> **GOAL OF THE EXERCISE**
Your output should match the listing below word for word, without any images.

> **SUPPLIED MATERIAL**
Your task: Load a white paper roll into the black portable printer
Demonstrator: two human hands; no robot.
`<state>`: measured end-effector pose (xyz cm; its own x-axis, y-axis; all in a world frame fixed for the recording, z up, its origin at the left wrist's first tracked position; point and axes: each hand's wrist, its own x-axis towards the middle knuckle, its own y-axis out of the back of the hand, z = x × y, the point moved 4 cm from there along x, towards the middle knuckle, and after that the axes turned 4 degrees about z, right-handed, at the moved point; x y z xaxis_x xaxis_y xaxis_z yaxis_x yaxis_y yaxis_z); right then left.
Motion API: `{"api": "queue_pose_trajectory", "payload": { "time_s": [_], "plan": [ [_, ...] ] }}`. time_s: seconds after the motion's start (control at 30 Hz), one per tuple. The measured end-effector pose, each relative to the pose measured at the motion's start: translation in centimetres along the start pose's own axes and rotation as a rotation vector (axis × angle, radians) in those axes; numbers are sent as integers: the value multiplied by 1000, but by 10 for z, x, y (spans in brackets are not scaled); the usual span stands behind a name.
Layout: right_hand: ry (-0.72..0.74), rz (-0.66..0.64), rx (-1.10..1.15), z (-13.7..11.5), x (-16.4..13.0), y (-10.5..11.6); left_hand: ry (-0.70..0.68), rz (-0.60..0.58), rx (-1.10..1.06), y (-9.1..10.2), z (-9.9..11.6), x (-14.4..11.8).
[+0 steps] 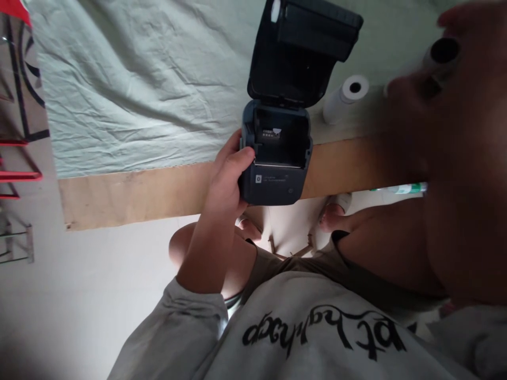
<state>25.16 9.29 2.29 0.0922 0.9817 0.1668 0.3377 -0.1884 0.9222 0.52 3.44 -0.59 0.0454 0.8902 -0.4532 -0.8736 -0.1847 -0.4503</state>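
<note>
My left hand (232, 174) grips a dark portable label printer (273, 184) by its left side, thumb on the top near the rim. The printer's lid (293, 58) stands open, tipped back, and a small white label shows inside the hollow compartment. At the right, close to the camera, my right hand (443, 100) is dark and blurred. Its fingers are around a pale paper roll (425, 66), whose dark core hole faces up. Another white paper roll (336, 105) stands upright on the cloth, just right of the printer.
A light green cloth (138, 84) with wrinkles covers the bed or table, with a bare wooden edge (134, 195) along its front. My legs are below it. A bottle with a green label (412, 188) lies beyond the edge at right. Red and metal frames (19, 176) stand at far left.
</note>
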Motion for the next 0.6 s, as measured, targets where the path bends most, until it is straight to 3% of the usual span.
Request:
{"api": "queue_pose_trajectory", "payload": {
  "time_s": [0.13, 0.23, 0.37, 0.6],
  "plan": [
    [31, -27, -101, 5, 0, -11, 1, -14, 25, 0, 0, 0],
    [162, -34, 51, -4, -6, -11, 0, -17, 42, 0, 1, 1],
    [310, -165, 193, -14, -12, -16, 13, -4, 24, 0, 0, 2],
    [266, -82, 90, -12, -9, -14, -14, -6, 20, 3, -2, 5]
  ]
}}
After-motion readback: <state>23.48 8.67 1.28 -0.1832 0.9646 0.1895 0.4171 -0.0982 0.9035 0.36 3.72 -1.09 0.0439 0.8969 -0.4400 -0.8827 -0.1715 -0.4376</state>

> **RESULT**
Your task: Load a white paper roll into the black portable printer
Demonstrator: two human hands; no robot.
`<state>`: measured end-effector pose (xyz cm; its own x-axis, y-axis; all in a world frame fixed for the recording, z up, its origin at the left wrist's first tracked position; point and axes: each hand's wrist, its own x-axis towards the middle knuckle, its own y-axis out of the back of the hand, z = x × y, the point moved 4 cm from there along x, towards the middle knuckle, and after that the axes turned 4 degrees about z, right-handed, at the moved point; x y z xaxis_x xaxis_y xaxis_z yaxis_x yaxis_y yaxis_z); right then left.
Motion API: `{"api": "queue_pose_trajectory", "payload": { "time_s": [_], "plan": [ [_, ...] ] }}`. time_s: seconds after the motion's start (control at 30 Hz), one per tuple. The measured end-effector pose, each relative to the pose measured at the motion's start: translation in centimetres along the start pose's own axes and rotation as a rotation vector (axis × angle, radians) in those axes; numbers are sent as integers: the value multiplied by 1000, but by 10 for z, x, y (spans in brackets are not scaled); the usual span stands behind a name.
Layout: right_hand: ry (-0.72..0.74), rz (-0.66..0.64), rx (-1.10..1.15), z (-13.7..11.5), x (-16.4..13.0), y (-10.5..11.6); left_hand: ry (-0.70..0.68), rz (-0.60..0.58), rx (-1.10..1.06), y (-9.1..10.2), z (-9.9..11.6), x (-14.4..11.8).
[+0 steps] 
<state>25.16 9.29 2.29 0.0922 0.9817 0.1668 0.3377 -0.1884 0.9222 0.52 3.44 -0.59 0.0454 0.8902 -0.4532 -0.8736 -0.1847 -0.4503</state>
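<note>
My left hand (232, 174) grips a dark portable label printer (273, 184) by its left side, thumb on the top near the rim. The printer's lid (293, 58) stands open, tipped back, and a small white label shows inside the hollow compartment. At the right, close to the camera, my right hand (443, 100) is dark and blurred. Its fingers are around a pale paper roll (425, 66), whose dark core hole faces up. Another white paper roll (336, 105) stands upright on the cloth, just right of the printer.
A light green cloth (138, 84) with wrinkles covers the bed or table, with a bare wooden edge (134, 195) along its front. My legs are below it. A bottle with a green label (412, 188) lies beyond the edge at right. Red and metal frames (19, 176) stand at far left.
</note>
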Motion for the next 0.6 s, as measured, targets where the path bends most, until it is straight to 3% of the usual span.
Request:
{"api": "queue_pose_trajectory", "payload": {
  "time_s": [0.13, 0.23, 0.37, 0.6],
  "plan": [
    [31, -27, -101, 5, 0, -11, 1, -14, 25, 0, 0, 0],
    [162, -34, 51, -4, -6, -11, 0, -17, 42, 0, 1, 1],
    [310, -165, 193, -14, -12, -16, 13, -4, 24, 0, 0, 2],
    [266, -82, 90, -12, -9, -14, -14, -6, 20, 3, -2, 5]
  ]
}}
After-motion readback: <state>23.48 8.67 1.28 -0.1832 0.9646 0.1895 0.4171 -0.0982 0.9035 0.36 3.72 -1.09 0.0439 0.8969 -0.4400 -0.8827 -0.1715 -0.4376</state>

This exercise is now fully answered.